- **Requirement**
Use the entries below and reproduce exactly the lines from the one containing "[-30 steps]" down to the one containing "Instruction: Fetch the", both of them included.

- **Information given**
»»
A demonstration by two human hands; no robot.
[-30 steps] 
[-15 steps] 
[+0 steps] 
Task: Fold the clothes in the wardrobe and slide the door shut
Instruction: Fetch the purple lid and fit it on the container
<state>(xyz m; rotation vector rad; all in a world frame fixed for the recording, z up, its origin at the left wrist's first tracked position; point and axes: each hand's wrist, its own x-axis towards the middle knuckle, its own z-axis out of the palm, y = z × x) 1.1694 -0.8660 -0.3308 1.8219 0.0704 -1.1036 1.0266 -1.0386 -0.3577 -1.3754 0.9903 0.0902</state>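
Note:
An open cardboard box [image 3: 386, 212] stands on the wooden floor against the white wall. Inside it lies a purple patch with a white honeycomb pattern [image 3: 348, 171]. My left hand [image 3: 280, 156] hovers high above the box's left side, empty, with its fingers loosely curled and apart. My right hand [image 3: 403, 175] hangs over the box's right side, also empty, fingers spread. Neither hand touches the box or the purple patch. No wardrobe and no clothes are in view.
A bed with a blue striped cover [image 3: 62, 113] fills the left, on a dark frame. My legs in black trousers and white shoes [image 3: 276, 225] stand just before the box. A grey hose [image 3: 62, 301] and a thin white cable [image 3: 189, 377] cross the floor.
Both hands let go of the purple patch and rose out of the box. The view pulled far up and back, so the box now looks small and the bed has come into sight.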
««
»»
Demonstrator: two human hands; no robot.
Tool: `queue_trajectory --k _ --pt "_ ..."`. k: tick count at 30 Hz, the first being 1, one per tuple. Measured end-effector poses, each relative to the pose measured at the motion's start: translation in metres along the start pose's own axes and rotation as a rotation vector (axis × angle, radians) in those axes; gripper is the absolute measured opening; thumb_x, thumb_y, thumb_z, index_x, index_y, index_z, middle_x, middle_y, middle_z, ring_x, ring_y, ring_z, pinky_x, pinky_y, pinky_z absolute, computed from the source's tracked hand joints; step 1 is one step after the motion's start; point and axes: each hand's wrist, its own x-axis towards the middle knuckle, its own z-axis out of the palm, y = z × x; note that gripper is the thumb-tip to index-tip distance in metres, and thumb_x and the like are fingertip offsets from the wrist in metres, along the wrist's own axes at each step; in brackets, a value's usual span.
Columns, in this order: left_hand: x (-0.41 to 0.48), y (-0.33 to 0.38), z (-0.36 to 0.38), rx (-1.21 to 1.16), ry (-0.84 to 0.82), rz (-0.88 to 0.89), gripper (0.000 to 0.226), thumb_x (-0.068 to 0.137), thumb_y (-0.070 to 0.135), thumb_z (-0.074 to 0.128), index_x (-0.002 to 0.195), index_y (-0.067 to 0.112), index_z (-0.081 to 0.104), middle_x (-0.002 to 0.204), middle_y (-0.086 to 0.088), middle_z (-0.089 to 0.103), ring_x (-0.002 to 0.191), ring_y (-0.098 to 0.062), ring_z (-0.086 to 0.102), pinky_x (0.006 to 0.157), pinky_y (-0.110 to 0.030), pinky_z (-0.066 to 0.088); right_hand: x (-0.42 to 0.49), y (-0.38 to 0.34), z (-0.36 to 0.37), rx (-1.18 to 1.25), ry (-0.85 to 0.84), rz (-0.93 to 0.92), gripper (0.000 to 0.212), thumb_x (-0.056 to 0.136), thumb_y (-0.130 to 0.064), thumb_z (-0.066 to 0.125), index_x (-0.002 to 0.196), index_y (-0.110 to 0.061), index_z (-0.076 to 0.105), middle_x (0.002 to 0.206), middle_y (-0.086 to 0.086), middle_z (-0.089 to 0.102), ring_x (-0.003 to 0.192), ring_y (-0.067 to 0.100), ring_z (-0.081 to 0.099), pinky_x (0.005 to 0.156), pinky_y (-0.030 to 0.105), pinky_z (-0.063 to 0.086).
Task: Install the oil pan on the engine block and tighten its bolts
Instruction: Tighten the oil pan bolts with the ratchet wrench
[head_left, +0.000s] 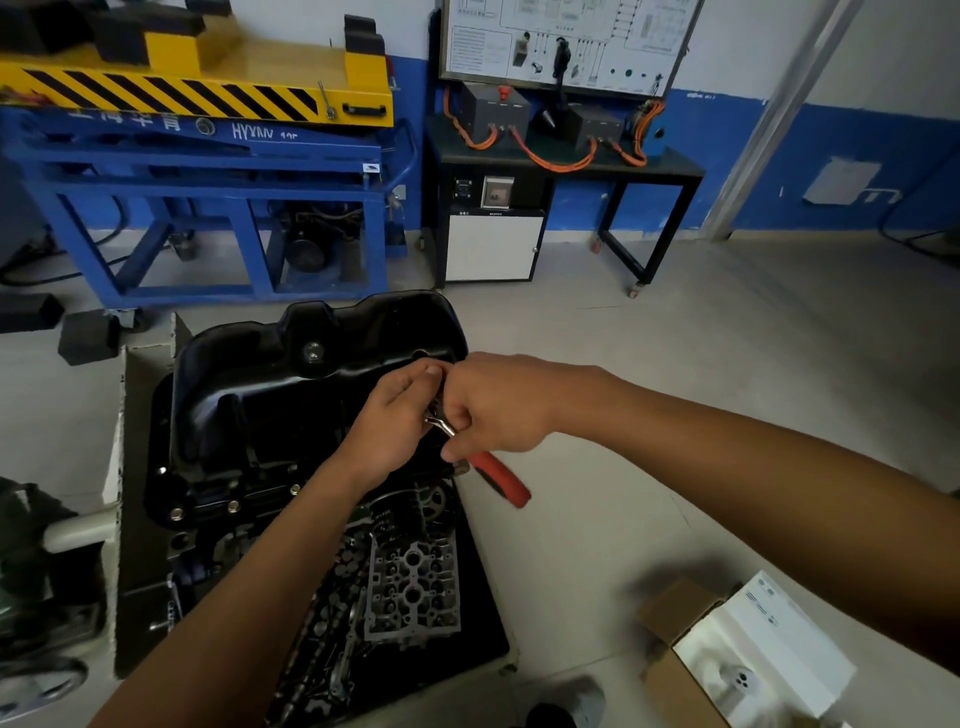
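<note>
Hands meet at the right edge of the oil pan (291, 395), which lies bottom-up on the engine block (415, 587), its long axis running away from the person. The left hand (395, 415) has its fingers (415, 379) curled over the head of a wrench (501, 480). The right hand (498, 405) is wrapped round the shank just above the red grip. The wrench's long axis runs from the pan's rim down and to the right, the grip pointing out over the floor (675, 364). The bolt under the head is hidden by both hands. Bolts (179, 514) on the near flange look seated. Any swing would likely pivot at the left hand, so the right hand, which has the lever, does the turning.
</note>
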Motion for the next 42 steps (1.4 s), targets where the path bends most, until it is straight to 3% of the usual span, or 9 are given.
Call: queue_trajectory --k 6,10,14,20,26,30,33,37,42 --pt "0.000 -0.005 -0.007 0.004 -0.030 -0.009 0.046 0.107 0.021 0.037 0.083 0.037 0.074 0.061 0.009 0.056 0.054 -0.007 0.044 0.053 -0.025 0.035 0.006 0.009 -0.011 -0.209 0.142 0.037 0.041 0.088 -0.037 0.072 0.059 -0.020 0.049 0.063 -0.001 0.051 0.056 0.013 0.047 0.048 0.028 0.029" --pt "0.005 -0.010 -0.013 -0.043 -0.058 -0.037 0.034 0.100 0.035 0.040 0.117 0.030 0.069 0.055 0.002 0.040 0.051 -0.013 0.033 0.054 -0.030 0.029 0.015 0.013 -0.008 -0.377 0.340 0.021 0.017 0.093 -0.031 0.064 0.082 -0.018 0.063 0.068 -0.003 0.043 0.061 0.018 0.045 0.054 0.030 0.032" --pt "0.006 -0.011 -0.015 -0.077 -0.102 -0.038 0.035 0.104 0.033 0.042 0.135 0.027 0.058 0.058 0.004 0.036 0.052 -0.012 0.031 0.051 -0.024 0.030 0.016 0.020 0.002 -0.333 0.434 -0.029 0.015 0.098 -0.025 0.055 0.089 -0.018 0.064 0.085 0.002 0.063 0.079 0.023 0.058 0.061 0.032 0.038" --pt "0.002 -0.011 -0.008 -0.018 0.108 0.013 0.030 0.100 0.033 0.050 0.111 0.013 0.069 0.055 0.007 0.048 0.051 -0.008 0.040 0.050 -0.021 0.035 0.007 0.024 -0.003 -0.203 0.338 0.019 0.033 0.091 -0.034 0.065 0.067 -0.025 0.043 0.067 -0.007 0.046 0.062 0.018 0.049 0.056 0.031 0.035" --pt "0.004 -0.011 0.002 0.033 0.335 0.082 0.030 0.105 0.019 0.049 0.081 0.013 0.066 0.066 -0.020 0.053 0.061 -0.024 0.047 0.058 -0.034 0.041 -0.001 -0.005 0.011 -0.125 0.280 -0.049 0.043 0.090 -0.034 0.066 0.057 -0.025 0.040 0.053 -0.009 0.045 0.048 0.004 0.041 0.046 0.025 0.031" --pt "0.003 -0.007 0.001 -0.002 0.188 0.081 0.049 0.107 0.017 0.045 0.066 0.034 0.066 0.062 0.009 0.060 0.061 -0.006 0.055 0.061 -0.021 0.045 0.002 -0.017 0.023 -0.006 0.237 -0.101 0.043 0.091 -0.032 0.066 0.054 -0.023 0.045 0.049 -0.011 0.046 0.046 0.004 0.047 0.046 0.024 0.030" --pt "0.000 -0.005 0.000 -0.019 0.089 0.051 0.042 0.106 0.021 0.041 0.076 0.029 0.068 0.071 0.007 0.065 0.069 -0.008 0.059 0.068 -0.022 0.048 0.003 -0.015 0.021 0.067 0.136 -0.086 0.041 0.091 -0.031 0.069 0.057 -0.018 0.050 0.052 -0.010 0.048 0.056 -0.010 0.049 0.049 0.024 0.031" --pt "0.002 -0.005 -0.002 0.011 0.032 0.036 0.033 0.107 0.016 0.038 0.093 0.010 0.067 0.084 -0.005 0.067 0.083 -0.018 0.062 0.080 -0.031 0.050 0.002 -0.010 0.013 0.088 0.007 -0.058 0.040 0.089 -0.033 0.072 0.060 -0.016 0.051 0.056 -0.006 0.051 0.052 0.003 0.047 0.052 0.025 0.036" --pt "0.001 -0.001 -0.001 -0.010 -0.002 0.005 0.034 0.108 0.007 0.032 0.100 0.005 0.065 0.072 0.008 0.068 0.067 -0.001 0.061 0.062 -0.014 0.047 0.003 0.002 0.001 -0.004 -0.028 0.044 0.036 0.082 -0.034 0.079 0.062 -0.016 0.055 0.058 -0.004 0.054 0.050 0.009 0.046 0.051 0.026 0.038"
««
- **Written answer**
[-30 steps] 
[-15 steps] 
[+0 steps] 
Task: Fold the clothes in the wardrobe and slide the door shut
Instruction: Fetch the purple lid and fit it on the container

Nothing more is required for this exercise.